> What you should do:
Word for word, transcribe the material below from its first line to the line with "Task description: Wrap", both included.

> Data extracts:
□ □ □ □

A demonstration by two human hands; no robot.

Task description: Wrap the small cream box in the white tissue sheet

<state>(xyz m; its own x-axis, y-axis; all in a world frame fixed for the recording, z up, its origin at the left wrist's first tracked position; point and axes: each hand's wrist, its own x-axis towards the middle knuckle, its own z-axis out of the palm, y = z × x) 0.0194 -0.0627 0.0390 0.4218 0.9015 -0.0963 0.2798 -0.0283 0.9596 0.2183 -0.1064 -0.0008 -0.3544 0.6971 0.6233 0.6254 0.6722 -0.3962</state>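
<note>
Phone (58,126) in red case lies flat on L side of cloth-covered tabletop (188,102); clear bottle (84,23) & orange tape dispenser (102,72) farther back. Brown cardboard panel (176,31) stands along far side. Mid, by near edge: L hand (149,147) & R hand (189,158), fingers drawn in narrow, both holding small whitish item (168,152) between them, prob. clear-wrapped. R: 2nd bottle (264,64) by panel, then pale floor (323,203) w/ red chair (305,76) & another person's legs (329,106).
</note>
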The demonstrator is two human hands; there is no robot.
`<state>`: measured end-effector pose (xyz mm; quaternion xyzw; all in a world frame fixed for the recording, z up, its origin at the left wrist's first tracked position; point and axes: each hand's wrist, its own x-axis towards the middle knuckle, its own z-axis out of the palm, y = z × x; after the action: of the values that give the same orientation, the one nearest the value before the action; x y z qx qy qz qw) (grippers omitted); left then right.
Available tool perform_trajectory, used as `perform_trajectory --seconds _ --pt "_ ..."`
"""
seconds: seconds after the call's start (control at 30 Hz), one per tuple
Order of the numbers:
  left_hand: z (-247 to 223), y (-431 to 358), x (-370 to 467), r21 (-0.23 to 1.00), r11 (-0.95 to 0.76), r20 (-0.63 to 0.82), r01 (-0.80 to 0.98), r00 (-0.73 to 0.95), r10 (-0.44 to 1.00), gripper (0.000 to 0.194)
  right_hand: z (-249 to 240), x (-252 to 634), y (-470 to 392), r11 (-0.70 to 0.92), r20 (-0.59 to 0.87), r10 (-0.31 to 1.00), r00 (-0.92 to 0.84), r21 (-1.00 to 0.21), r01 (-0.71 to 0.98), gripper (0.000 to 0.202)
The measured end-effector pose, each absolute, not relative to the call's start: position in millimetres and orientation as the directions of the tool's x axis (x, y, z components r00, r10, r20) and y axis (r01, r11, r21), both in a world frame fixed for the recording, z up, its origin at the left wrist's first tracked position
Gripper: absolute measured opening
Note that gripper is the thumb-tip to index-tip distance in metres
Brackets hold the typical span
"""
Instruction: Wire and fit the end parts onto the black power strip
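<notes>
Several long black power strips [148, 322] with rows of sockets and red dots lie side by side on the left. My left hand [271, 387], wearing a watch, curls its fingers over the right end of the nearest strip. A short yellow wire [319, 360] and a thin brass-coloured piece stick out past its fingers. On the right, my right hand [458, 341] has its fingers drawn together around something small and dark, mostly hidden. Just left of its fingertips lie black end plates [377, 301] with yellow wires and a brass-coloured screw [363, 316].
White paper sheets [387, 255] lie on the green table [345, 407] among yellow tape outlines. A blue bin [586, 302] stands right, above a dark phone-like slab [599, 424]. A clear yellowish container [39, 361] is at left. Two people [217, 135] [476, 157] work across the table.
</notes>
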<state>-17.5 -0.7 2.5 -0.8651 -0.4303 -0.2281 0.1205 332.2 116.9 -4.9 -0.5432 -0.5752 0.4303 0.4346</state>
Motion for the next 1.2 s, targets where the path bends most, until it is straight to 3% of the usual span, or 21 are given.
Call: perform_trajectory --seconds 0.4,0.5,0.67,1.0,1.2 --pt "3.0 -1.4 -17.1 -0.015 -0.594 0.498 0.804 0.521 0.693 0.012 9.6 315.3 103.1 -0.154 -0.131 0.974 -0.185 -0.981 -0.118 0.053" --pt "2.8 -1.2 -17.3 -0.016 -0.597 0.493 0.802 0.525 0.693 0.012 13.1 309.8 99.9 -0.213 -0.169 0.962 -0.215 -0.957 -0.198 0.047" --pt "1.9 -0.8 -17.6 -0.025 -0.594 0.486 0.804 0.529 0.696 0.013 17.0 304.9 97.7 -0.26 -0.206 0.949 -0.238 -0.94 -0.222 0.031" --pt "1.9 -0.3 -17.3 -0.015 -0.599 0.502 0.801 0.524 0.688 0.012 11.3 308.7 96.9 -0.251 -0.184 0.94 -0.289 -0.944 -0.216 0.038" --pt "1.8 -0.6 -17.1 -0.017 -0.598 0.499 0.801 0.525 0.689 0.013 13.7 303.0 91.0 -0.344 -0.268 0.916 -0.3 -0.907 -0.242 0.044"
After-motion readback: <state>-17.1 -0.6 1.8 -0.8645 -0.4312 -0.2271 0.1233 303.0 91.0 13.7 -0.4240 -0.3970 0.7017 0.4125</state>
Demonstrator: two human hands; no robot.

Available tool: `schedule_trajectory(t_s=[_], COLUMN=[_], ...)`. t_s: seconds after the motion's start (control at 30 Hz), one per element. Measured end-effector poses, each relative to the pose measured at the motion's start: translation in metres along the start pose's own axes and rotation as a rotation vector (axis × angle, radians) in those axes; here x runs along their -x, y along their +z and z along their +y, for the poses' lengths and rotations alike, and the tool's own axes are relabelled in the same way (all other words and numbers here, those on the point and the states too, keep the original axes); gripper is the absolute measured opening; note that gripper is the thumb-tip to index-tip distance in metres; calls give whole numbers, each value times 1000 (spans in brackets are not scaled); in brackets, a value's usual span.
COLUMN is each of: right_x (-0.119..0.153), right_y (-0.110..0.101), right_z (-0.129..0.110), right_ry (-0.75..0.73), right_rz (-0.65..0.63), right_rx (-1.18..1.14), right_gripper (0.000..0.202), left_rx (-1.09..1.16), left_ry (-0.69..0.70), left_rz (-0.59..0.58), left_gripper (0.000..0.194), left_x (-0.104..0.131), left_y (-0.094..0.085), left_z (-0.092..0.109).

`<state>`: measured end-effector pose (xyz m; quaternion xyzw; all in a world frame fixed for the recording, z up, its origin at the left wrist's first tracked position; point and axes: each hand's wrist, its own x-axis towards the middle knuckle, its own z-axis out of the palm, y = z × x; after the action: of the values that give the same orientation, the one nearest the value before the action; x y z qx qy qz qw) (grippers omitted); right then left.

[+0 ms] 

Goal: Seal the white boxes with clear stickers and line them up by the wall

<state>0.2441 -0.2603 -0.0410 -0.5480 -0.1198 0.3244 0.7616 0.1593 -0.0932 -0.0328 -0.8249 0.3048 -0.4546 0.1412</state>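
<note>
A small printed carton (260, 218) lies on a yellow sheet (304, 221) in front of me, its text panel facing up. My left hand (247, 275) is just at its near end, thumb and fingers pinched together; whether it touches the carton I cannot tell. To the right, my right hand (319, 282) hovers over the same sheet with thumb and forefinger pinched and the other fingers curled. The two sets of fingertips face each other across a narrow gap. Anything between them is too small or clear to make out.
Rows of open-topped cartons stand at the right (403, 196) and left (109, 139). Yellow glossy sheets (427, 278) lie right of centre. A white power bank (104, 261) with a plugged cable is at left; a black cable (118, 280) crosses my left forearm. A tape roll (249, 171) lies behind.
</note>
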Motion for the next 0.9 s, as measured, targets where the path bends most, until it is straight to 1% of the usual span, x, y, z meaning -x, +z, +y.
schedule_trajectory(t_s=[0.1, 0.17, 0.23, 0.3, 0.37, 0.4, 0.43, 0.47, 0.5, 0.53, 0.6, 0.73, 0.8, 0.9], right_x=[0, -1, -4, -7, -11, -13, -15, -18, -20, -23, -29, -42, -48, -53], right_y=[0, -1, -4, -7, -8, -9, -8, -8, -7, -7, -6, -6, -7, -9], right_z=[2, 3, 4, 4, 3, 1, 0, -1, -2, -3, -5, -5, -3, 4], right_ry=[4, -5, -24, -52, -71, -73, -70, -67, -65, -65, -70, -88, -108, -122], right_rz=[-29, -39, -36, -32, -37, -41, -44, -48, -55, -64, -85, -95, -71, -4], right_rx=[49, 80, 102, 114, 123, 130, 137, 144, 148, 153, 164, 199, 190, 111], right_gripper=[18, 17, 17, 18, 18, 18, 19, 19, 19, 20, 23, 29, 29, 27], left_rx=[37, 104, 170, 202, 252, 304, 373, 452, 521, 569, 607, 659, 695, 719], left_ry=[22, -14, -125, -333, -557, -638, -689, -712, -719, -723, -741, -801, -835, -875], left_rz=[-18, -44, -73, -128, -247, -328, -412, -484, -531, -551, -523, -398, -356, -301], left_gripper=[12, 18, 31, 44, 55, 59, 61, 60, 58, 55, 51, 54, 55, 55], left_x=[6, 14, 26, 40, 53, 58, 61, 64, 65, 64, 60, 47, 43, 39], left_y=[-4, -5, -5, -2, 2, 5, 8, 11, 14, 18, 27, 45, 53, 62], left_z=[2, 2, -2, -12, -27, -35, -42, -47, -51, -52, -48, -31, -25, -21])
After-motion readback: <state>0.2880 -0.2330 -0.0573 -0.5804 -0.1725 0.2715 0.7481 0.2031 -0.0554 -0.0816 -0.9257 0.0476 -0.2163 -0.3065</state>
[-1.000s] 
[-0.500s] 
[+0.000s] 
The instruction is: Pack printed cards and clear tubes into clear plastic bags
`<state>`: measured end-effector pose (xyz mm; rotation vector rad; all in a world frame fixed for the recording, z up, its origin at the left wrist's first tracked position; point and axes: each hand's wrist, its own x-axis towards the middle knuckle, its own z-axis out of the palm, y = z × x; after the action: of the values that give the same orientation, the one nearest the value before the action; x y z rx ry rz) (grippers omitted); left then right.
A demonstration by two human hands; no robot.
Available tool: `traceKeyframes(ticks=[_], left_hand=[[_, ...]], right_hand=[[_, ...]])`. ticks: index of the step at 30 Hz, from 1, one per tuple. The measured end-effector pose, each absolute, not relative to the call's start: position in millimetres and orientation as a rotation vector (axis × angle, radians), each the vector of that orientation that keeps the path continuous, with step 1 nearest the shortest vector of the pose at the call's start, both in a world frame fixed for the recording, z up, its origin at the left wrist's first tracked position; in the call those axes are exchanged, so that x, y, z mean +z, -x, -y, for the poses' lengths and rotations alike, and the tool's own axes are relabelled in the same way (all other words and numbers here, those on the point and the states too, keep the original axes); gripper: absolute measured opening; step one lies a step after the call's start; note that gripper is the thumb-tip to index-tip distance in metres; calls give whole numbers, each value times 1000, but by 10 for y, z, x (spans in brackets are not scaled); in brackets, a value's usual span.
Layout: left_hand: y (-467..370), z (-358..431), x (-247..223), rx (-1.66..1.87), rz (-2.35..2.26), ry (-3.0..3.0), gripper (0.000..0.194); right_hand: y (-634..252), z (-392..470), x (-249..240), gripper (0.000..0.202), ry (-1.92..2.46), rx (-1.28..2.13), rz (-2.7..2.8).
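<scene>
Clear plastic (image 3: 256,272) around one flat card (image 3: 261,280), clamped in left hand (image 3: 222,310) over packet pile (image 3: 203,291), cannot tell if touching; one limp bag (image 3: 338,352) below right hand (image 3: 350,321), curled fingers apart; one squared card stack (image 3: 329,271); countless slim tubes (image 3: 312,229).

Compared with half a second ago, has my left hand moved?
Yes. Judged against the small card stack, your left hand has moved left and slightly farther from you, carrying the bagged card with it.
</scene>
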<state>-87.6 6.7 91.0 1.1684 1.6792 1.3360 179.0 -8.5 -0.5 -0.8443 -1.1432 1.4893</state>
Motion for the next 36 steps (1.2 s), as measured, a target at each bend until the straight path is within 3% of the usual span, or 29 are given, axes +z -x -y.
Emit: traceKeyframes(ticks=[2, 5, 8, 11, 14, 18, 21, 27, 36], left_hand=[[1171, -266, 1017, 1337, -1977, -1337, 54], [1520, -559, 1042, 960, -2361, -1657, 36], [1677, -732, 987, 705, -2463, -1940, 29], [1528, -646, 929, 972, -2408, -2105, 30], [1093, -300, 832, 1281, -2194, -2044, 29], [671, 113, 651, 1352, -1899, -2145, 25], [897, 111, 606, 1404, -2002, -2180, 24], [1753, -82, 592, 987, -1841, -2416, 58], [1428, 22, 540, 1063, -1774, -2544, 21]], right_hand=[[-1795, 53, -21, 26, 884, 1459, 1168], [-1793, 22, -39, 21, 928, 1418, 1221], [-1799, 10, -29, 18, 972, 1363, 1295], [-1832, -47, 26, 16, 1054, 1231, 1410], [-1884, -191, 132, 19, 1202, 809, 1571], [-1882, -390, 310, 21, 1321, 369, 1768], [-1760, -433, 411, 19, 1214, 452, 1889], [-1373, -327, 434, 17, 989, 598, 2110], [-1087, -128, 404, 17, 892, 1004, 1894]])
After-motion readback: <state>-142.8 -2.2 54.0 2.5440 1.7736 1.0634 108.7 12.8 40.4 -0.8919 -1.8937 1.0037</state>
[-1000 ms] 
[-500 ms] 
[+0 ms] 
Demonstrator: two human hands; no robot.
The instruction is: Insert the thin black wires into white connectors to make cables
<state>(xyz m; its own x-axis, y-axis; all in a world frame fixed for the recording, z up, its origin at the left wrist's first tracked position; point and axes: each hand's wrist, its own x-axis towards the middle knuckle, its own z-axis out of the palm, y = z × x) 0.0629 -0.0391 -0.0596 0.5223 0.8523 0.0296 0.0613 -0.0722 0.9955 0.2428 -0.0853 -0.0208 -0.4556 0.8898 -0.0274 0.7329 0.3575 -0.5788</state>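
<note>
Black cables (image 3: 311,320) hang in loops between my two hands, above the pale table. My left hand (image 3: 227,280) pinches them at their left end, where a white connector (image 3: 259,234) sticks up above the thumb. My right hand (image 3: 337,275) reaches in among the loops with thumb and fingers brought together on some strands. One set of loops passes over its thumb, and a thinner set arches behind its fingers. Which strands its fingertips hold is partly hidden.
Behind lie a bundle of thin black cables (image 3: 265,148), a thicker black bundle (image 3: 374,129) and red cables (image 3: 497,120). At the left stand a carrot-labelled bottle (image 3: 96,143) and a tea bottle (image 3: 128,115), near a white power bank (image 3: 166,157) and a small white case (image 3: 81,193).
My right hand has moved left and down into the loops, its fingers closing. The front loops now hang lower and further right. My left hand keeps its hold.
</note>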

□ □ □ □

> Task answer:
A demonstration by two human hands; no robot.

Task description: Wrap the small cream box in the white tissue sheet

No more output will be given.